What this task involves
All of the data is to be set down again without alteration.

________

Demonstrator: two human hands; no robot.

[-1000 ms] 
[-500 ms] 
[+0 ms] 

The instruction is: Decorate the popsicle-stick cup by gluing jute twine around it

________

Solution to the exercise
Demonstrator: two human hands; no robot.

[-1000 ms] 
[-500 ms] 
[+0 ms] 

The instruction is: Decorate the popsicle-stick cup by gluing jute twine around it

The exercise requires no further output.